*TASK PROMPT*.
Copy all the data exactly, except the pictures.

************

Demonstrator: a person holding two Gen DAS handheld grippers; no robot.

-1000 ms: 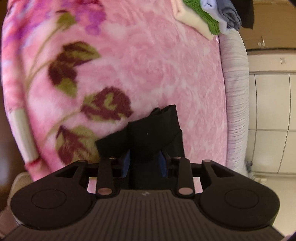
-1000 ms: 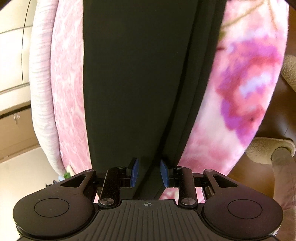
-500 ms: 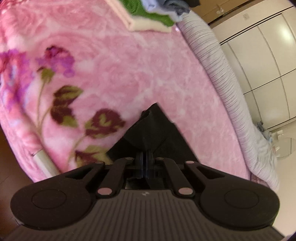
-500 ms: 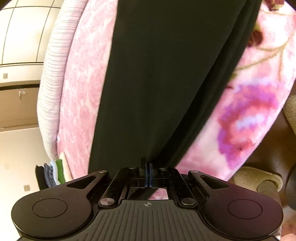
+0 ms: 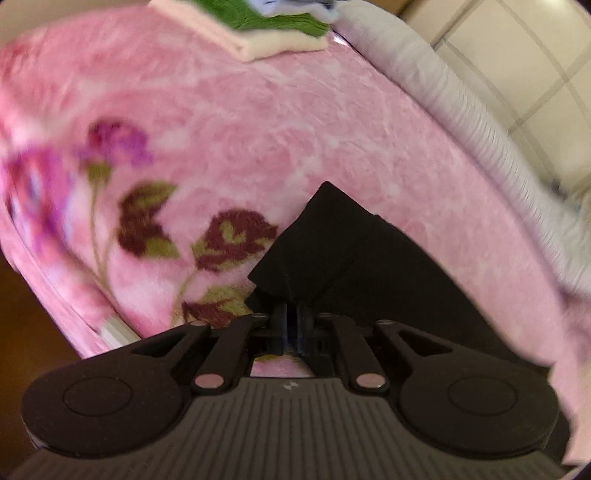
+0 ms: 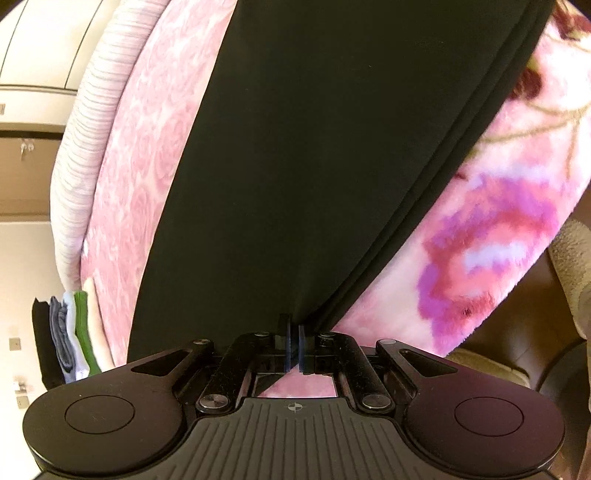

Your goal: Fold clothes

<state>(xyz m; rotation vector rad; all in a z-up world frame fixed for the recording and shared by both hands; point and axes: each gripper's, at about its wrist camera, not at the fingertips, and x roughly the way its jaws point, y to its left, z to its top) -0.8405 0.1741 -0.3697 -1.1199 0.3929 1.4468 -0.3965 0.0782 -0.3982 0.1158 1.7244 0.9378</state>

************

*RESPONSE TO THIS EXERCISE*.
Demonstrator: a person holding two Gen DAS handheld grippers; no robot.

-1000 ms: 
-1000 ms: 
-500 ms: 
-500 ms: 
+0 ms: 
+0 ms: 

Your goal: Fold clothes

<state>(xyz m; rotation vector rad; all in a z-up world frame fixed for the recording and shared by both hands; point and axes: each gripper's, at about its wrist camera, not at the fingertips, and x roughly the way its jaws point, y to its left, z to its top) -0.8405 0.1741 -0.3697 -1.1199 0.3929 1.4468 -0.3965 0.0782 -0.3982 0.1158 1.7244 0.9378</state>

With that, the output is done.